### Prompt
An exact copy of all the data below is required.

********

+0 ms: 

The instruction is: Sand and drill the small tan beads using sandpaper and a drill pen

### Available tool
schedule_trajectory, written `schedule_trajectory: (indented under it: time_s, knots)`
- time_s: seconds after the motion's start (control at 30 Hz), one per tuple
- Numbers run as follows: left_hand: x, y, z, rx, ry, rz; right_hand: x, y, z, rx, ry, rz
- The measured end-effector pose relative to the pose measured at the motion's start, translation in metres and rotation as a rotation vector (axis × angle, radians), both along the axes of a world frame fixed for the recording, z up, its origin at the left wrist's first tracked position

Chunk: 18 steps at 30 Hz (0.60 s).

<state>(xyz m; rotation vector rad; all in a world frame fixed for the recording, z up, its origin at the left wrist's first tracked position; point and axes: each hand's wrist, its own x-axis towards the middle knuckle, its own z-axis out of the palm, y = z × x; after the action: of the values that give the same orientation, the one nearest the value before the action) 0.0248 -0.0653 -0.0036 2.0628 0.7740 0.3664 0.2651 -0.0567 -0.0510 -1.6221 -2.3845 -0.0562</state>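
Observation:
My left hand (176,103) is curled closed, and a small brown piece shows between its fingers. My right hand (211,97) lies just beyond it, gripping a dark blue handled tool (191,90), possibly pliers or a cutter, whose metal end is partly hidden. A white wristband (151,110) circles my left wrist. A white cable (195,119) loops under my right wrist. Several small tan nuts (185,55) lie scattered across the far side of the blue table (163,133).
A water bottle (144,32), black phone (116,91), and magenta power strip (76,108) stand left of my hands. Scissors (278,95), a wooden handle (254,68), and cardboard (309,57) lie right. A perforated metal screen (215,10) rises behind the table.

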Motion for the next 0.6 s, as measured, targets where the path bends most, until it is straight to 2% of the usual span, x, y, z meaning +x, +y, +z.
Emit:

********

### Output of the exercise
+0 ms: 

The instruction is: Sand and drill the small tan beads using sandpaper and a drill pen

### Available tool
schedule_trajectory, written `schedule_trajectory: (indented under it: time_s, knots)`
- time_s: seconds after the motion's start (control at 30 Hz), one per tuple
- Numbers run as follows: left_hand: x, y, z, rx, ry, rz; right_hand: x, y, z, rx, ry, rz
- The measured end-effector pose relative to the pose measured at the motion's start, translation in metres and rotation as a rotation vector (axis × angle, radians), both along the axes of a world frame fixed for the recording, z up, its origin at the left wrist's first tracked position

Chunk: 18 steps at 30 Hz (0.60 s).

<state>(xyz m; rotation vector rad; all in a world frame fixed for the recording, z up, its origin at the left wrist's first tracked position; point and axes: each hand's wrist, its own x-axis towards the middle knuckle, its own z-axis out of the palm, y = z × x; after the action: of the values that give the same orientation, the one nearest the value before the action) 0.0248 -0.0653 -0.0036 2.0628 0.7740 0.3664 0.2651 -0.0567 -0.0510 -1.6221 -2.3845 -0.0562</state>
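Observation:
My left hand (176,103) is curled closed, and a small brown piece shows between its fingers. My right hand (211,97) lies just beyond it, gripping a dark blue handled tool (191,90), possibly pliers or a cutter, whose metal end is partly hidden. A white wristband (151,110) circles my left wrist. A white cable (195,119) loops under my right wrist. Several small tan nuts (185,55) lie scattered across the far side of the blue table (163,133).
A water bottle (144,32), black phone (116,91), and magenta power strip (76,108) stand left of my hands. Scissors (278,95), a wooden handle (254,68), and cardboard (309,57) lie right. A perforated metal screen (215,10) rises behind the table.
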
Motion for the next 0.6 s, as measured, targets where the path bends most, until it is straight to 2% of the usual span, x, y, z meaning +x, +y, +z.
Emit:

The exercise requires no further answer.